Here we continue our discussion of using statistics to analyze data with several additional descriptive statistics, including:
mean—the average value in a set of values.
median—the middle value when all the values are arranged in sorted order.
mode—the most frequently occurring value.
These are measures of central tendency—each is a way of producing a single value that represents a “central” value in a set of values, i.e., a value which is in some sense typical of the others.
Let’s calculate the mean, median and mode on a list of integers. The following session creates a list called grades
, then uses the built-in sum
and len
functions to calculate the mean “by hand”—sum
calculates the total of the grades (397) and len
returns the number of grades (5):
In [1]: grades = [85, 93, 45, 89, 85]
In [2]: sum(grades) / len(grades)
Out[2]: 79.4
The previous chapter mentioned the descriptive statistics count and sum—implemented in Python as the built-in functions len
and sum
. Like functions min
and max
(introduced in the preceding chapter), sum
and len
are both examples of functional-style programming reductions—they reduce a collection of values to a single value—the sum of those values and the number of values, respectively. In Fig. 3.1’s class-average example, we could have deleted lines 10–15 and replaced average
in line 16 with snippet [2]
’s calculation.
The Python Standard Library’s statistics
module provides functions for calculating the mean, median and mode—these, too, are reductions. To use these capabilities, first import
the statistics
module:
In [3]: import statistics
Then, you can access the module’s functions with “statistics.

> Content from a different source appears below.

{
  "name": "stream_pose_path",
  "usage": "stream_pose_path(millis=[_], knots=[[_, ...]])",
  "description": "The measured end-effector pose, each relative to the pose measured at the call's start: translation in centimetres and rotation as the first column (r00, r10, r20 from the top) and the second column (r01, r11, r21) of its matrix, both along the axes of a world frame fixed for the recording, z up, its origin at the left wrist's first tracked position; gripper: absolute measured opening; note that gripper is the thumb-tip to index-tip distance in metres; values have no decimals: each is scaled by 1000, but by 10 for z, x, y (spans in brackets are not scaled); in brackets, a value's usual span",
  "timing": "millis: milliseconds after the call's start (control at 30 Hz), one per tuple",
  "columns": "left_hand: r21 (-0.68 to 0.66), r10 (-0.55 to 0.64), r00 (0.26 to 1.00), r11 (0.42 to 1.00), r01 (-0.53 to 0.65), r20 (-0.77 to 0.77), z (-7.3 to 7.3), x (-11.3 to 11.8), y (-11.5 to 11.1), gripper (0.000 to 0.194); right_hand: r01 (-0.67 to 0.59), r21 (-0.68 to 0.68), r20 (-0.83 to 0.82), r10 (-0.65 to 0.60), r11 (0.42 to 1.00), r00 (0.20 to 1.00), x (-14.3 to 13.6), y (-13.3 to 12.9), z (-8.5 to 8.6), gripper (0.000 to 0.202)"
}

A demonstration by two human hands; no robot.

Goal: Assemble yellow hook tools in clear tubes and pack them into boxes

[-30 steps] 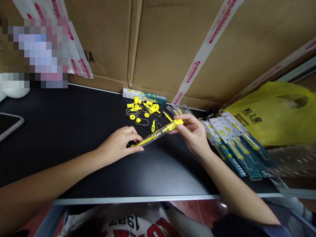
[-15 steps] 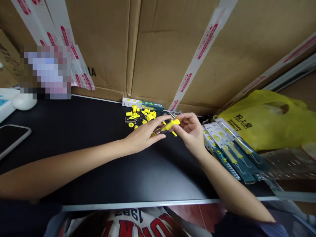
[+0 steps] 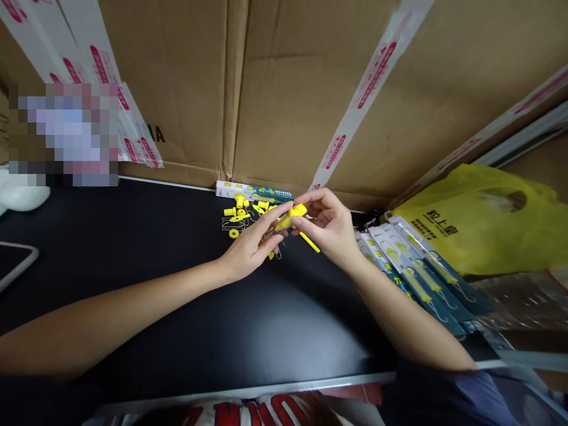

” followed by the name of the function to call. The following calculates the grades
list’s mean, median and mode, using the statistics
module’s mean
, median
and mode
functions:
In [4]: statistics.mean(grades)
Out[4]: 79.4
In [5]: statistics.median(grades)
Out[5]: 85
In [6]: statistics.mode(grades)
Out[6]: 85
Each function’s argument must be an iterable—in this case, the list grades
. To confirm that the median and mode are correct, you can use the built-in sorted
function to get a copy of grades
with its values arranged in increasing order:
In [7]: sorted(grades)
Out[7]: [45, 85, 85, 89, 93]
The grades
list has an odd number of values (5), so median
returns the middle value (85
). If the list’s number of values is even, median
returns the average of the two middle values. Studying the sorted values, you can see that 85
is the mode because it occurs most frequently (twice). The mode
function causes a StatisticsError
for lists like
[85, 93, 45, 89, 85, 93]
in which there are two or more “most frequent” values. Such a set of values is said to be bimodal. Here, both 85
and 93
occur twice. We’ll say more about mean, median and mode in the Intro to Data Science exercises at the end of the chapter.
(Fill-In) The ___________ statistic indicates the average value in a set of values.
Answer: mean.
(Fill-In) The ___________ statistic indicates the most frequently occurring value in a set of values.
Answer: mode.
(Fill-In) The ___________ statistic indicates the middle value in a set of values.
Answer: median.
(IPython Session) For the values 47, 95, 88, 73, 88 and 84, use the statistics
module to calculate the mean, median and mode.
Answer:
In [1]: import statistics
In [2]: values = [47, 95, 88, 73, 88, 84]
In [3]: statistics.mean(values)
Out[3]: 79.16666666666667
In [4]: statistics.median(values)
Out[4]: 86.0
In [5]: statistics.mode(values)
Out[5]: 88